WORLD US COVID-related emergency rental aid distributes slowly amid eviction ban controversies


US COVID-related emergency rental aid distributes slowly amid eviction ban controversies


07:27, August 26, 2021

WASHINGTON, Aug. 25 (Xinhua) -- The Biden administration's emergency rental aid to tenants and landlords struggling economically during the COVID-19 pandemic has been distributing at a low pace, as the Treasury Department's data released Wednesday show 90 percent of that money still remains in the pipeline.

Roxanne Schaefer holds a photograph in the living room of her apartment, in West Warwick, R.I., Tuesday, July 27, 2021. Schaefer, who is months behind on rent, is bracing for the end to a CDC federal moratorium Saturday, July 31, 2021, a move that could result in millions of people being evicted just as the highly contagious delta variant of the coronavirus is rapidly spreading. (Photo: AP)

As of July 31, only 4.7 billion dollars in that aid program was spent on rent, utilities and missed payments for vulnerable households who were behind on their rent, just 10 percent of the 46.6 billion dollars Congress has appropriated since December last year.

The data showed that 1.7 billion dollars had reached state and local governments in July, only a slight acceleration from June's distribution of 1.5 billion dollars.

While 70 state and local agencies had distributed more than half of their initial allotment of rental assistance by the end of July, "too many grantees have yet to demonstrate sufficient progress in getting assistance to struggling tenants and landlords," the Treasury said in a blogpost accompanying the release of the data.

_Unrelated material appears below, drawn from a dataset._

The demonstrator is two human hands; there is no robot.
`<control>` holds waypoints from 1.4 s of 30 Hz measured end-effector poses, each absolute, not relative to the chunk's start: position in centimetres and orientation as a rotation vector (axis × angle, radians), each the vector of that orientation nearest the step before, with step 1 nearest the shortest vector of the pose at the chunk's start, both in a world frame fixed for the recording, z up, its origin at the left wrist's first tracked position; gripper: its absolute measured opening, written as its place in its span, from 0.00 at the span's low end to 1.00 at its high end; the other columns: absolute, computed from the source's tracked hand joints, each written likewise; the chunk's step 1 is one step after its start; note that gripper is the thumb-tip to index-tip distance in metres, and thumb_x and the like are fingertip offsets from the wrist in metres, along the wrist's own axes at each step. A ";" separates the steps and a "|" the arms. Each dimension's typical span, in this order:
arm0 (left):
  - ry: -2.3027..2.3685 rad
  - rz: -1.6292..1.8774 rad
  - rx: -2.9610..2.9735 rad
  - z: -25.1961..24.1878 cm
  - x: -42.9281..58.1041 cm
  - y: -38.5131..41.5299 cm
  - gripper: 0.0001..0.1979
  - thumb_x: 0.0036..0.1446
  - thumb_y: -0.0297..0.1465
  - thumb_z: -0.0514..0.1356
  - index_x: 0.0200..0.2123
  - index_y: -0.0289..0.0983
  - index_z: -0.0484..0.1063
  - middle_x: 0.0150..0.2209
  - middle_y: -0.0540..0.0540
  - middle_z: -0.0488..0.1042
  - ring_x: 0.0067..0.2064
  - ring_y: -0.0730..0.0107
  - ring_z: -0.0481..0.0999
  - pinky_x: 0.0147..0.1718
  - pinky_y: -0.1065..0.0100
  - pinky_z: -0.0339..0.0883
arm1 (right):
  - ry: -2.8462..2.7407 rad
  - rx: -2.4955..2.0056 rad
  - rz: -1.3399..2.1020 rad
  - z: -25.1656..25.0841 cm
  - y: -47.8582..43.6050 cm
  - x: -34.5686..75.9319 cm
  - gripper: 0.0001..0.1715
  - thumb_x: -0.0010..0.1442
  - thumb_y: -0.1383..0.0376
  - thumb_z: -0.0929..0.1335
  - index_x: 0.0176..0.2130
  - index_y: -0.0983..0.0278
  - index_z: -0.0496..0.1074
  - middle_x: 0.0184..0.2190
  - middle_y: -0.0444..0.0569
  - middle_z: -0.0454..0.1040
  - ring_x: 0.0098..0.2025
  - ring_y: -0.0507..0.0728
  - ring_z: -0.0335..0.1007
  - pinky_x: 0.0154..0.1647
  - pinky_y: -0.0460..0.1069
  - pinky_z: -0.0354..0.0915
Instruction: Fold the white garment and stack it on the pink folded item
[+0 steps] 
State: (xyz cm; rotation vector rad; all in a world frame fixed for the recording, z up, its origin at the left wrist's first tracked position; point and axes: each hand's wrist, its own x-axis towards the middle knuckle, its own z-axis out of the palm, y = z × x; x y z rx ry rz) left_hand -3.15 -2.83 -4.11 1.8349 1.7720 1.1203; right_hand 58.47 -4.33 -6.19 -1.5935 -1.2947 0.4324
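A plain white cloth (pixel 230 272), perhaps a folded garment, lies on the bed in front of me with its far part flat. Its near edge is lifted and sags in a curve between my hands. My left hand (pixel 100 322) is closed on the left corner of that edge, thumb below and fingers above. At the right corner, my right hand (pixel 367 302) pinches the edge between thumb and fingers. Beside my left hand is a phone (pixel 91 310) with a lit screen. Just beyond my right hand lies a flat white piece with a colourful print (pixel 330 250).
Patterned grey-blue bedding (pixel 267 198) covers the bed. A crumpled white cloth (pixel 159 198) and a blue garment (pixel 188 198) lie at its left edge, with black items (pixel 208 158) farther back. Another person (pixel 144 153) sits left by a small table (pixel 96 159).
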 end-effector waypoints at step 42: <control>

The Treasury said one of the challenges faced by jurisdictions in getting assistance to renters and landlords is application processing delays. The Biden administration addressed the issue by announcing new guidelines Wednesday to streamline application processes and make it easier for needy people to get help, measures whose effectiveness in solving the persistent conundrum remains to be seen.

The Centers for Disease Control and Prevention in early August renewed a federal eviction moratorium effective through Oct. 3, in the Biden administration's bid to buy more time for the aid money to be distributed, after the previous moratorium lapsed at the end of July.

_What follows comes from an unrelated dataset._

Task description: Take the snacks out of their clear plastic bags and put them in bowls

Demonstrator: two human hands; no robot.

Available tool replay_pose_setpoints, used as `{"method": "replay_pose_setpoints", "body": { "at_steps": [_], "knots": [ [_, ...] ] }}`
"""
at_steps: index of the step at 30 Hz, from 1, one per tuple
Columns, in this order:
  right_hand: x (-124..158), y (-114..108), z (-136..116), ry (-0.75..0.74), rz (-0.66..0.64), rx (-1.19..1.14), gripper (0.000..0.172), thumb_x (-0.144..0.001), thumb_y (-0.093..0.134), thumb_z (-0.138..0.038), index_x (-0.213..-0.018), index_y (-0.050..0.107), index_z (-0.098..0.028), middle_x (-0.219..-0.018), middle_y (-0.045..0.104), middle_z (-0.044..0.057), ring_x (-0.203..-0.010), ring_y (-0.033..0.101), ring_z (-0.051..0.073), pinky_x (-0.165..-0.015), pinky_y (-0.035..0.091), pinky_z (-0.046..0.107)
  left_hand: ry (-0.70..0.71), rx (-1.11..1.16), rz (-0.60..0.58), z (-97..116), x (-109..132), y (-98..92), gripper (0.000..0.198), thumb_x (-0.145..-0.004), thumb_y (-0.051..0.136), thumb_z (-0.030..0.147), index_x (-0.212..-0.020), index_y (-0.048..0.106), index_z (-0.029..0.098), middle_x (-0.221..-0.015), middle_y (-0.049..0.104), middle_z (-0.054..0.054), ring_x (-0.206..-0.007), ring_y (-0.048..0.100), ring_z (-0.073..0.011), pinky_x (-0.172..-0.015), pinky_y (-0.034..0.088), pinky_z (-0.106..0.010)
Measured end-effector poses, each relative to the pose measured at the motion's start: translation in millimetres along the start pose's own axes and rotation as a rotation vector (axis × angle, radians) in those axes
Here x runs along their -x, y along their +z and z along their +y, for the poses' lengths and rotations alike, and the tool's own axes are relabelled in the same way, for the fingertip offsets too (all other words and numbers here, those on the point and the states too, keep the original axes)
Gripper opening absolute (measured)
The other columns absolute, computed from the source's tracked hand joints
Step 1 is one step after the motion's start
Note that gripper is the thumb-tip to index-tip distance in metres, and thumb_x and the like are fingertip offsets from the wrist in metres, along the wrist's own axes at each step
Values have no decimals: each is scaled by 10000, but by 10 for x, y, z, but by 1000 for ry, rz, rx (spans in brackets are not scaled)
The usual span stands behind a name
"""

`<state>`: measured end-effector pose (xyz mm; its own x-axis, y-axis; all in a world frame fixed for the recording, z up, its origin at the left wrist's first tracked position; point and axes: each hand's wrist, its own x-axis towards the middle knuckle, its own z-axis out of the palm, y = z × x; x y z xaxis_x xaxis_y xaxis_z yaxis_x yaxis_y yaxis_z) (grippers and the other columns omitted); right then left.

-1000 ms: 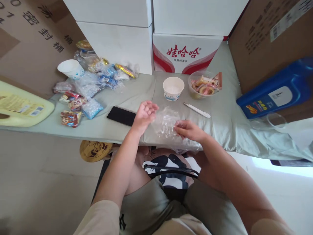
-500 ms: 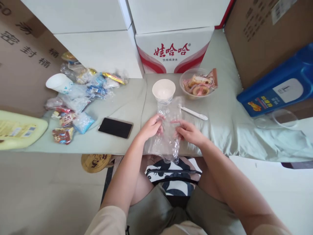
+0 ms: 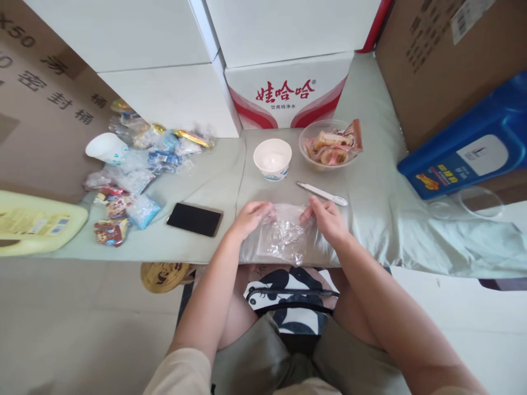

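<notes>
A crumpled clear plastic bag (image 3: pixel 284 236) lies near the front edge of the table, on the pale green cloth (image 3: pixel 370 219). My left hand (image 3: pixel 251 215) pinches its upper left corner with curled fingers. My right hand (image 3: pixel 325 215) grips the upper right corner the same way. The bag is stretched between both hands. Just beyond them stand a white paper cup (image 3: pixel 272 158) and a white pen-like tool (image 3: pixel 322 193).
A clear bowl of wrapped snacks (image 3: pixel 330 147) sits at the back. A black phone (image 3: pixel 194 219) lies left of my hands. Several snack packets (image 3: pixel 135 164) and another paper cup (image 3: pixel 106 148) are at far left. A yellow jug (image 3: pixel 37 222), a blue jug (image 3: pixel 469 148) and stacked boxes (image 3: pixel 288 88) surround the table.
The bag went from hanging upright between my hands to lying flat on the cloth. Both hands moved apart to its top corners.
</notes>
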<state>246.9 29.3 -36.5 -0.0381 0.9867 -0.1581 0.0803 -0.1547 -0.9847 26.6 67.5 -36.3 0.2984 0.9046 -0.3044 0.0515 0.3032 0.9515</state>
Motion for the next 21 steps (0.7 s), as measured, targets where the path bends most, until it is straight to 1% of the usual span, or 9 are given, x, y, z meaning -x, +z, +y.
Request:
{"method": "replay_pose_setpoints", "body": {
  "at_steps": [3, 6, 8, 10, 12, 14, 16, 19, 21],
  "knots": [
    [4, 39, 30, -26, 50, 34, 325, -735, 695, -503, -723, 525, -226, -664, 579, -12, -592, 519, 134, -599, 431, 285, 86, -194, -3, -78, -21, 19, 264, -618, 833, 333, -712, 658, 159, -736, 655, -5, -680, 601, -134, -660, 464, -258],
    [-6, 59, 85, -49, 69, -121, 479, -652, 740, -346, -1021, 447, -264, -935, 645, -11, -631, 552, 110, -588, 446, 255, 154, -77, 46, -82, -26, -4, 296, -608, 821, 251, -812, 618, 179, -842, 647, 12, -703, 612, -106, -649, 463, -226],
    [-25, 61, 121, -41, 78, -168, 558, -652, 716, -303, -1117, 408, -281, -933, 642, -16, -666, 578, 125, -599, 457, 255, 213, 80, 118, -55, -12, -33, 424, -598, 826, 208, -959, 604, 220, -912, 648, 30, -724, 634, -92, -687, 489, -223],
    [-50, 66, 140, -66, 111, -165, 545, -683, 689, -287, -1159, 423, -280, -863, 634, -20, -715, 590, 148, -636, 468, 269, 240, 240, 151, -25, 17, -49, 617, -584, 851, 199, -1129, 575, 284, -1008, 668, 32, -780, 665, -96, -758, 520, -247],
    [-74, 85, 132, -134, 162, -196, 510, -716, 672, -298, -1176, 452, -279, -864, 635, -7, -809, 613, 173, -712, 490, 294, 158, 316, 76, -7, 59, -32, 682, -576, 881, 231, -1188, 584, 282, -1061, 699, -3, -844, 691, -131, -803, 540, -286],
    [-88, 111, 100, -191, 180, -251, 502, -718, 687, -334, -1178, 494, -279, -953, 657, 19, -931, 630, 198, -797, 504, 321, 31, 295, -24, 1, 98, 18, 547, -579, 896, 282, -1066, 662, 199, -985, 730, -46, -841, 701, -167, -783, 550, -303],
    [-84, 129, 57, -160, 78, -247, 442, -703, 725, -379, -1098, 571, -255, -990, 680, 37, -963, 638, 219, -820, 509, 336, -31, 272, -43, 2, 120, 79, 422, -580, 898, 322, -906, 692, 150, -854, 729, -46, -781, 696, -170, -738, 556, -296],
    [-52, 134, 14, -36, -158, -94, 273, -741, 717, -446, -832, 624, -206, -793, 679, 31, -756, 626, 194, -707, 493, 321, -33, 266, 61, 4, 110, 130, 415, -589, 886, 376, -884, 687, 162, -759, 706, -6, -678, 670, -142, -628, 547, -258],
    [-27, 136, 8, 4, -206, -27, 294, -778, 676, -482, -734, 583, -207, -644, 622, 5, -599, 559, 154, -602, 449, 297, -46, 191, 99, 10, 90, 127, 427, -614, 871, 405, -918, 683, 172, -687, 677, 19, -566, 616, -113, -521, 501, -224]
  ]
}}
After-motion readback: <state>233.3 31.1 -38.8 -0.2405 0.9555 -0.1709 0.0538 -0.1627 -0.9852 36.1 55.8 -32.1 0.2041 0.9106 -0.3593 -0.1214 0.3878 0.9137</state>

The new moratorium was immediately sued by landlord groups, but a federal judge in Washington, D.C., on Aug. 13 allowed the order to remain in place, citing her lack of authority to block it despite mounting controversies surrounding its legality.

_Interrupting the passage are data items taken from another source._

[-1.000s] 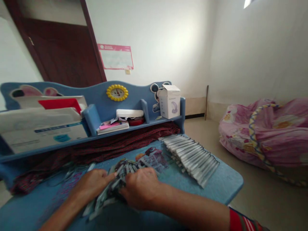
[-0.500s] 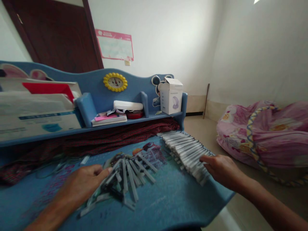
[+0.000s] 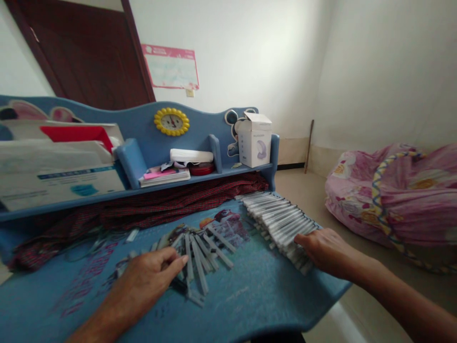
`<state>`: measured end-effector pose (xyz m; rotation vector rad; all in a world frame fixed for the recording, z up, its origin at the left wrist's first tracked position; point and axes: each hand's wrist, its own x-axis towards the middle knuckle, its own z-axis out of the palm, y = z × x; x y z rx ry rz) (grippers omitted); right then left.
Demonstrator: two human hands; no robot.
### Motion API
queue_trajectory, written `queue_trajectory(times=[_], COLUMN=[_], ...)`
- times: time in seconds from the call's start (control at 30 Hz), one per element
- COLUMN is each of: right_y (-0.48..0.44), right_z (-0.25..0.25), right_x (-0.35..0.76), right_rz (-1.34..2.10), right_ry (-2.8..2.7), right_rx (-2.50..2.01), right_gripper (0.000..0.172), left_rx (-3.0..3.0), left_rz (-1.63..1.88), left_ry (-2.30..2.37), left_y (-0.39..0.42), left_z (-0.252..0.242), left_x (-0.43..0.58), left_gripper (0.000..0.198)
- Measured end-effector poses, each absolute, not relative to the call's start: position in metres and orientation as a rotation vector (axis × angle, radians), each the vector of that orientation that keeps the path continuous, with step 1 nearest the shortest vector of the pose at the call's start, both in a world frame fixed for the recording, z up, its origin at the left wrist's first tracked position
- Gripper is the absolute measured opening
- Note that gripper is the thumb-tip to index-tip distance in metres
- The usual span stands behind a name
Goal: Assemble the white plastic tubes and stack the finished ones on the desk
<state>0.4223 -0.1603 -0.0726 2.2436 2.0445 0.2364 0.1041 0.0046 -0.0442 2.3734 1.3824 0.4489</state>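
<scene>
On the right of the desk lies a neat row of white, pen-like sticks [image 3: 274, 216] with dark ends, stacked in layers. My right hand [image 3: 321, 250] is closed at the near end of this row, thumb and finger pinched over the sticks; what is between them cannot be made out. A loose, fanned pile of translucent flat strips [image 3: 200, 259] lies mid-desk. Over its left part is my left hand [image 3: 152, 274], fingers curled and thumb reaching towards the strips. It covers part of the pile, and its own grasp is hidden.
The blue desk [image 3: 250, 295] has a shelf holding a white box [image 3: 255, 143], papers [image 3: 166, 176] and a cardboard carton [image 3: 82, 188]. A dark checked cloth [image 3: 143, 209] lies under the shelf. At right, a pink floral bundle [image 3: 353, 195] stands beside a patterned hoop [image 3: 378, 190].
My left hand has moved right and slightly nearer over the strips, covering more of the pile. My right hand stays at the near end of the row, almost unmoved. The view has shifted slightly.
</scene>
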Motion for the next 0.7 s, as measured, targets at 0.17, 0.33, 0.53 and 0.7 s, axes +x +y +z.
queue_trajectory(times=[0.17,0.33,0.53,0.7], right_y=[-0.158,-0.158,-0.154,-0.147], right_z=[-0.076,-0.074,-0.064,-0.06], right_x=[0.427,0.424,0.382,0.334], right_rz=[0.29,0.385,0.488,0.624], right_ry=[2.099,2.15,2.415,2.626], right_rx=[2.175,2.153,2.117,1.951], right_gripper=[0.024,0.019,0.016,0.016], left_rx=[2.434,2.424,2.367,2.25], left_rz=[0.361,0.411,0.35,0.192], left_ry=[1.351,1.319,1.137,0.956], left_y=[0.002,0.002,-0.015,-0.036], left_z=[-0.044,-0.052,-0.05,-0.044], left_x=[0.103,0.1,0.106,0.114], left_gripper=[0.037,0.037,0.036,0.036])
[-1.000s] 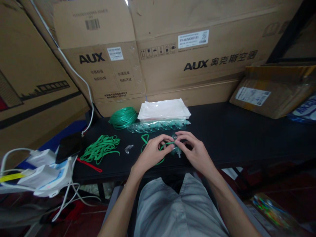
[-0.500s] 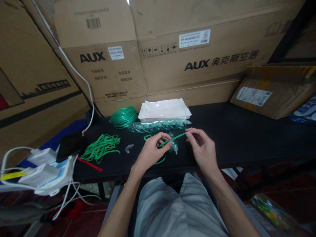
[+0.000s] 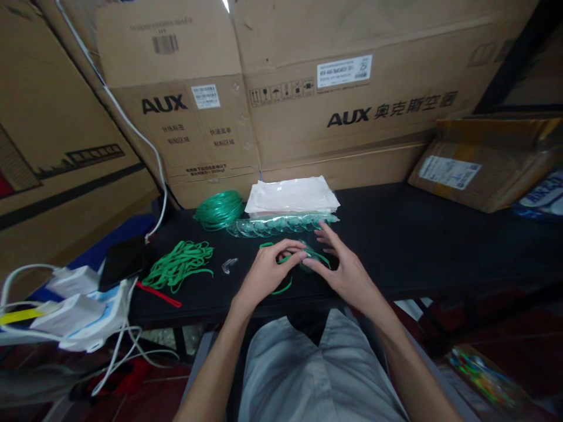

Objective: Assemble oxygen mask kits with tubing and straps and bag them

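Observation:
My left hand (image 3: 269, 268) is closed, its thumb and fingers pinching a thin green elastic strap (image 3: 324, 258). One end of the strap sticks out to the right, and a loop of it hangs below the hand. Beside the left fingertips is a clear plastic piece (image 3: 308, 248), mostly hidden by the hands. My right hand (image 3: 349, 271) is open, thumb and fingers spread around the strap's free end. Left of the hands lie a small bent clear piece (image 3: 229, 265) and a pile of green straps (image 3: 179, 265).
Behind the hands are a row of clear green-tinted plastic parts (image 3: 284, 224), white packets (image 3: 292, 196) and a coil of green tubing (image 3: 219, 210). Chargers (image 3: 73, 310), a phone (image 3: 122, 262) and a red cord (image 3: 158, 294) lie left. A cardboard box (image 3: 475, 170) stands right.
My right hand has let go of the strap's end and spread its fingers, shifting left and closer to the left hand. The strap, stretched straight before, is now slack and curved.

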`<state>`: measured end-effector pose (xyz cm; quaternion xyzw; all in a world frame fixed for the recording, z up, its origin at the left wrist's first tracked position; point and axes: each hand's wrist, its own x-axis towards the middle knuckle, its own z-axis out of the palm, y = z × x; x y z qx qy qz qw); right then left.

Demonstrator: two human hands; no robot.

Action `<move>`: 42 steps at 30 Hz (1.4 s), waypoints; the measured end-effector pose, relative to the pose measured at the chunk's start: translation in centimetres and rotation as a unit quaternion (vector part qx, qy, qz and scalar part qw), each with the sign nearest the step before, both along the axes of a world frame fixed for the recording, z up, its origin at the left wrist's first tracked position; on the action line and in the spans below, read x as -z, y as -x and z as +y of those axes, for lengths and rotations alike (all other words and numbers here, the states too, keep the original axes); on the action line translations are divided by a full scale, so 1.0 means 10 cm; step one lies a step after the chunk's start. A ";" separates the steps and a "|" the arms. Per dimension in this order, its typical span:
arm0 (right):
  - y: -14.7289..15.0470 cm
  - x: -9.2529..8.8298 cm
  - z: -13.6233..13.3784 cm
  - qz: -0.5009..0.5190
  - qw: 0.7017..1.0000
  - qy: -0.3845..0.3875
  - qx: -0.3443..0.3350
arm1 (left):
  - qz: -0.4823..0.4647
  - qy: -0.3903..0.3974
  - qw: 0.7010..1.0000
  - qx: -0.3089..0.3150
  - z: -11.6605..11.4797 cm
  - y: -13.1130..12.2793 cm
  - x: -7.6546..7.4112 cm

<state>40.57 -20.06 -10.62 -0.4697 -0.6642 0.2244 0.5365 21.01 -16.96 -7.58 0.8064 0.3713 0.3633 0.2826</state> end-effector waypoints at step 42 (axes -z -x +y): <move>-0.10 -0.15 -0.07 0.069 0.983 0.115 -0.129 | 0.196 -0.005 0.980 0.025 -0.30 0.23 -0.53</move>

The lawsuit then went to a federal appellate court in the nation's capital, where the three-judge panel declined to lift the moratorium to meet the request by the property managers and real-estate agents from the states of Alabama and Georgia, who last Friday filed an appeal and put the case to the Supreme Court.

As per the request of Chief Justice John Roberts, the Biden administration issued a response to the lawsuit Monday, urging the Supreme Court to leave the moratorium in place, saying it is a "lawful and urgently needed response to an unprecedented public emergency." The high court's decision is expected in the coming days.